Work instructions> Pictures in the entries below are excluded; copy only the lines from the one containing "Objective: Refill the" to the one containing "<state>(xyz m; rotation", both included.

Records excerpted from a collection
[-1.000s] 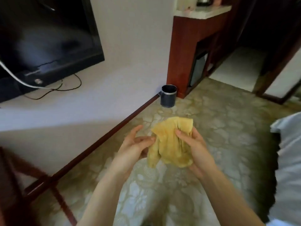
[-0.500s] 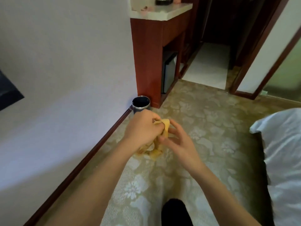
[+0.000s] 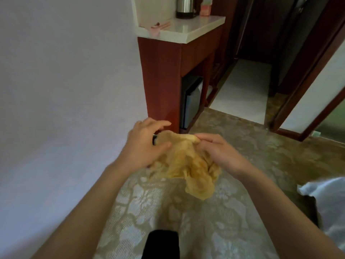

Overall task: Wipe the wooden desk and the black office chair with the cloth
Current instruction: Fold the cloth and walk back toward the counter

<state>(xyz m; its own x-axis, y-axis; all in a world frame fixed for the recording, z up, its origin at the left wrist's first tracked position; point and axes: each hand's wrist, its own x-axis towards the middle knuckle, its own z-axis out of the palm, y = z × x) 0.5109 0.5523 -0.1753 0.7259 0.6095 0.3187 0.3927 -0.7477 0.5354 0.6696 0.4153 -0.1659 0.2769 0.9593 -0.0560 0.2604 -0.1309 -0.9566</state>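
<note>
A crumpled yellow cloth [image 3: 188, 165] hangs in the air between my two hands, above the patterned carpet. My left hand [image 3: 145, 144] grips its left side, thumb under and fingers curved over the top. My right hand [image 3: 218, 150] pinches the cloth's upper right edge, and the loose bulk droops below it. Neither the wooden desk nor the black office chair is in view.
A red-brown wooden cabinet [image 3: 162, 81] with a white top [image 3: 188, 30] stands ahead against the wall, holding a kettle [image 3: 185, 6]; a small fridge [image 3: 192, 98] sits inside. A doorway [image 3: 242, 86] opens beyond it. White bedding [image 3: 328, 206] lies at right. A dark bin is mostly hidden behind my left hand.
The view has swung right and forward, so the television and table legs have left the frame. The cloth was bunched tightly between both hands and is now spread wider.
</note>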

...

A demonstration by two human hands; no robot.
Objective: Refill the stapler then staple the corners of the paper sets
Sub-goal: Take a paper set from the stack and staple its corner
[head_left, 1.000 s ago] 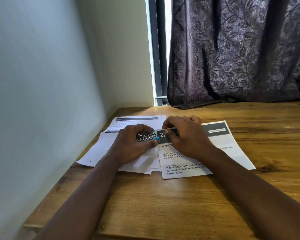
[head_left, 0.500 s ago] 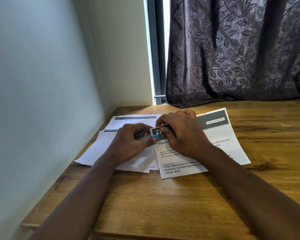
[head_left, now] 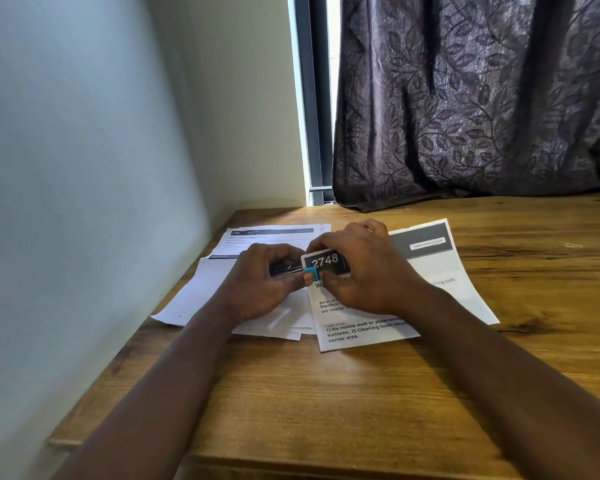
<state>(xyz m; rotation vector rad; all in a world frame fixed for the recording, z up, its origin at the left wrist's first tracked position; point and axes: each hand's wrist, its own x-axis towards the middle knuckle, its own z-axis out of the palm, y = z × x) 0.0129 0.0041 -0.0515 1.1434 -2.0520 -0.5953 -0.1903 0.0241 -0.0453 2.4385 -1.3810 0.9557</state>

Exercise response>
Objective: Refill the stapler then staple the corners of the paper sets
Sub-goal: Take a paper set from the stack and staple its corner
[head_left, 1.000 s ago] 
[head_left, 0.500 s ago] 
[head_left, now] 
<state>(xyz m; rotation vector rad; all in a world frame fixed for the recording, z up, its origin at the left wrist's first tracked position; point and axes: each hand's wrist, its own x-axis towards the middle knuckle, its own z-axis out of the palm, y = z × x) 0.0129 0.0041 -0.0515 1.1434 -2.0520 -0.5953 -0.1903 0.0241 -0.0453 2.4385 -1.3810 0.9557</state>

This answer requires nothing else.